Smaller players like Embraer, a Brazilian manufacturer, could also be hit hard. Its E195-E2, aimed at U.S. mainline carriers, lacks a U.S. final assembly line, making it fully subject to tariffs on imports from Brazil, which could face rates above the 10pc baseline due to Trump’s reciprocal trade policy. General aviation manufacturers, represented by groups like GAMA, warn of “enormous unintended consequences,” noting that 46pc of their 2023 billings ($5.2 billion) came from exports, which could shrink if retaliatory tariffs emerge.
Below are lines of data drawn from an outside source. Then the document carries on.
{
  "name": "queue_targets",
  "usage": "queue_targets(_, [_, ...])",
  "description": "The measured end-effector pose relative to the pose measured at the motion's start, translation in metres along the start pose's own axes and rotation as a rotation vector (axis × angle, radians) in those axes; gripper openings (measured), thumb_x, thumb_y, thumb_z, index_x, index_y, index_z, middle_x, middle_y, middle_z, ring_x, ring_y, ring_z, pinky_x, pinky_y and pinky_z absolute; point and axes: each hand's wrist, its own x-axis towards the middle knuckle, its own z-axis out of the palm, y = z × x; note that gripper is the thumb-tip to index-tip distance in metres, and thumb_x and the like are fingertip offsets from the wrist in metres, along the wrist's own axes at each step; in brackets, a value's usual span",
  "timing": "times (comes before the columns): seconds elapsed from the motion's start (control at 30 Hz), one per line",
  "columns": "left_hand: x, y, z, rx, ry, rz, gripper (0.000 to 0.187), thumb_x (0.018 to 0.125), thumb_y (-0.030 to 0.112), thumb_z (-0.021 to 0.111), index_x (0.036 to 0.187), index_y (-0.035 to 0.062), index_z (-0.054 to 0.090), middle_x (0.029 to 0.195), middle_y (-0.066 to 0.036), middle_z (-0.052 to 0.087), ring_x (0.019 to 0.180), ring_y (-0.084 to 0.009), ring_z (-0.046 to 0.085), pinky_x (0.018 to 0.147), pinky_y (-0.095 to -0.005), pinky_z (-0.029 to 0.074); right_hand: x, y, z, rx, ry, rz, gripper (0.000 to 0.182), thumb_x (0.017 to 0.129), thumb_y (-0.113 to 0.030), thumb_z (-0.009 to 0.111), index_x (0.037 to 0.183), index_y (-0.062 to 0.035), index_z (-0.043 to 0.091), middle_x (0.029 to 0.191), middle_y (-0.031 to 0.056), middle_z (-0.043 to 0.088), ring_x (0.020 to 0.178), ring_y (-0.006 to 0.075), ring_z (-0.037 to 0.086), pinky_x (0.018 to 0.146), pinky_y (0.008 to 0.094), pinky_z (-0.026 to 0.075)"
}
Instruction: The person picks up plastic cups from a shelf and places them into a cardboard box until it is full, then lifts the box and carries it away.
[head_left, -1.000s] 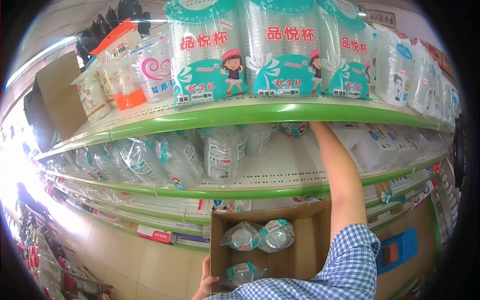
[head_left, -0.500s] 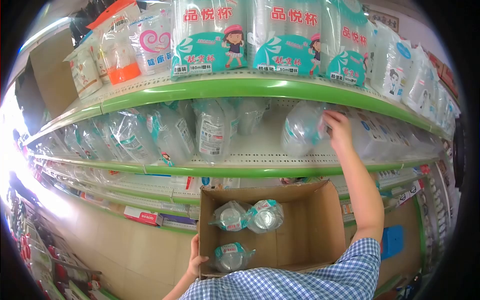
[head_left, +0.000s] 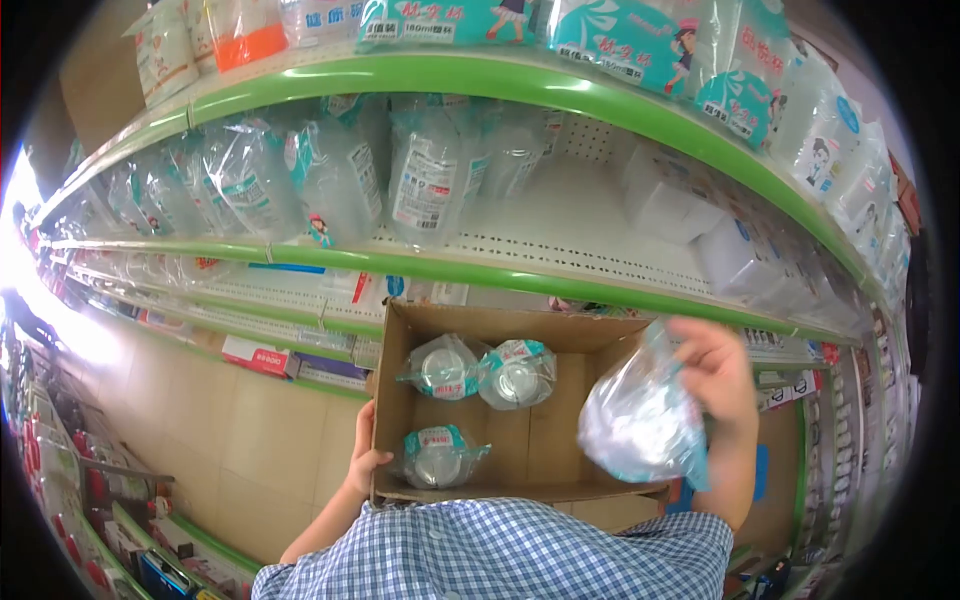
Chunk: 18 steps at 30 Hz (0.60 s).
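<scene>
Right hand is pinched on a clear plastic cup pack, up over the cardboard box's right end. Left hand's clamped on its left side, three wrapped packs sitting inside.

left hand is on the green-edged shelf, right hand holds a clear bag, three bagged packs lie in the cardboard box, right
Wrong about the left hand: the head view shows it gripping the left side of the cardboard box. The right hand does hold a clear bag; three bagged packs lie inside.
</scene>
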Motion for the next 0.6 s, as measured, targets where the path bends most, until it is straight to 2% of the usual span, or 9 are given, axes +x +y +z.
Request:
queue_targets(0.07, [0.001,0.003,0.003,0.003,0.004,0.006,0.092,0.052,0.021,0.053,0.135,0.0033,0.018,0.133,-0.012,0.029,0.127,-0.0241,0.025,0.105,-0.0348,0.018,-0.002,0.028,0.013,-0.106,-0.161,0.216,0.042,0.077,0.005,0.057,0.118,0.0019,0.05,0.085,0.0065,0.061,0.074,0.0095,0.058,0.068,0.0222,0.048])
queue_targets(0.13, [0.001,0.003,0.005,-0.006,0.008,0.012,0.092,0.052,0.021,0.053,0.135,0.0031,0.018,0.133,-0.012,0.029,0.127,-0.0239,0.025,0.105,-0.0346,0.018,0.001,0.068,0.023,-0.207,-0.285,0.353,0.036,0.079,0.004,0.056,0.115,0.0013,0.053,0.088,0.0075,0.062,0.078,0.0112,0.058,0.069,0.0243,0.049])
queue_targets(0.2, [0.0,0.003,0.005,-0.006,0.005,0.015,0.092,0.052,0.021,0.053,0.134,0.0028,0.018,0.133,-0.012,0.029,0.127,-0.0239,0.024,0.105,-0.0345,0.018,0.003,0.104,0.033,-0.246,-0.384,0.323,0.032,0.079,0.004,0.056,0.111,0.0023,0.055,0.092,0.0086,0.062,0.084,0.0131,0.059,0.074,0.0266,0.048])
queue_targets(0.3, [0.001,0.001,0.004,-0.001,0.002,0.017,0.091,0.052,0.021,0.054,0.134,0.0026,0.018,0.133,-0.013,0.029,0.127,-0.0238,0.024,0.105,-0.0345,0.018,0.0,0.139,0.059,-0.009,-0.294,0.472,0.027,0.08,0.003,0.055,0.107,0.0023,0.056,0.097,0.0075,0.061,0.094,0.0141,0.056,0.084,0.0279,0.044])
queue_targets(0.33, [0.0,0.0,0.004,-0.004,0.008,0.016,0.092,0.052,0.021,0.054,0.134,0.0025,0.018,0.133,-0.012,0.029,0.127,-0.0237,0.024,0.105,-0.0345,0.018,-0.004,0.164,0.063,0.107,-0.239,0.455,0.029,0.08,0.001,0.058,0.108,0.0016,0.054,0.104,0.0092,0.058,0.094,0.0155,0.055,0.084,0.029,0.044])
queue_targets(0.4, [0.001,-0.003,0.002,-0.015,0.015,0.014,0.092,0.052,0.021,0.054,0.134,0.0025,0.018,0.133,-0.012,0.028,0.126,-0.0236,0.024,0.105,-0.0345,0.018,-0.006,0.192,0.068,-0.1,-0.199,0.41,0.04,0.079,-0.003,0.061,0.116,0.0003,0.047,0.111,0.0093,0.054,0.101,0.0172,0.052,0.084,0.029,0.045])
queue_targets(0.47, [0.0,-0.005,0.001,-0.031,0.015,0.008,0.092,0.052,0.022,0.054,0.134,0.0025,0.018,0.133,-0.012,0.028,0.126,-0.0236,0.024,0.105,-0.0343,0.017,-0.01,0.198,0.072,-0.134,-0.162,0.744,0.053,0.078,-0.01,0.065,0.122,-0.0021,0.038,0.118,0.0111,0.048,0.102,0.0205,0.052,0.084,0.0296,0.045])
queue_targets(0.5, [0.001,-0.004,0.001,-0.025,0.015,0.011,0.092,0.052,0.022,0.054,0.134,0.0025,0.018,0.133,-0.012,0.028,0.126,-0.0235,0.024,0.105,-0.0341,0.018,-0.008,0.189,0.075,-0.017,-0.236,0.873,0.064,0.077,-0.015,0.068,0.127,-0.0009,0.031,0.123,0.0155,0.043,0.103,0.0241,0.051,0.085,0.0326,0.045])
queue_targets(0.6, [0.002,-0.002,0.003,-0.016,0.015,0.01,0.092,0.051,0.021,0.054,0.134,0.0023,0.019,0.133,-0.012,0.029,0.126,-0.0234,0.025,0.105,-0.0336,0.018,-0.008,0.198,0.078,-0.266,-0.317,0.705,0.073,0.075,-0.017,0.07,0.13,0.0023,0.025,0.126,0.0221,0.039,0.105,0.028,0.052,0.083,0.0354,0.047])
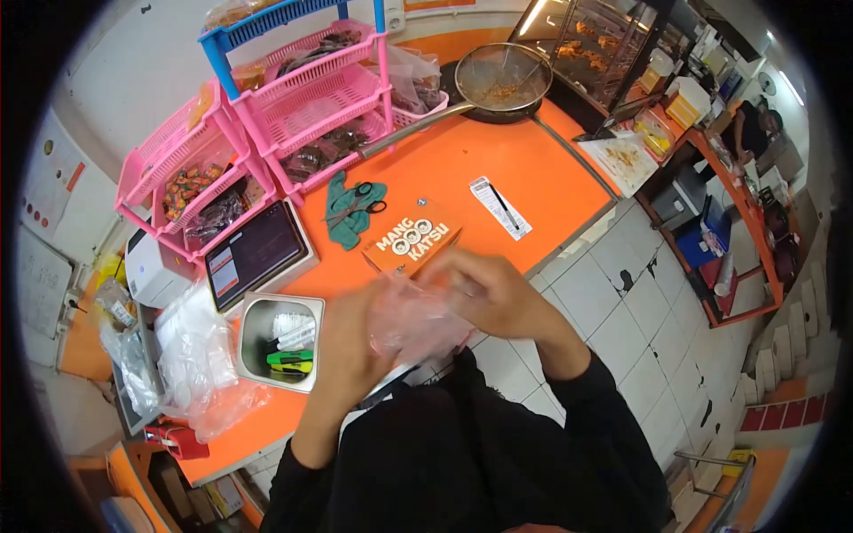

The broader impact hinges on implementation details and foreign responses. Canada and Mexico, heavily reliant on U.S. trade, have already signaled retaliatory measures, with Canada targeting aerospace materials like aluminum in past disputes. China’s history of counter-tariffs on U.S. farm exports suggests it could again sideline Boeing. The Aerospace Industries Association and unions like the IAM urge a pause on tariffs, citing risks to 2m U.S. jobs and a $125 billion export industry. While Trump argues these measures will boost domestic manufacturing, experts warn of supply chain disruptions, higher costs, and a potential “nightmare scenario” for an industry still recovering from pandemic setbacks and Boeing’s quality issues. The full fallout remains uncertain as manufacturers brace for a turbulent adjustment period.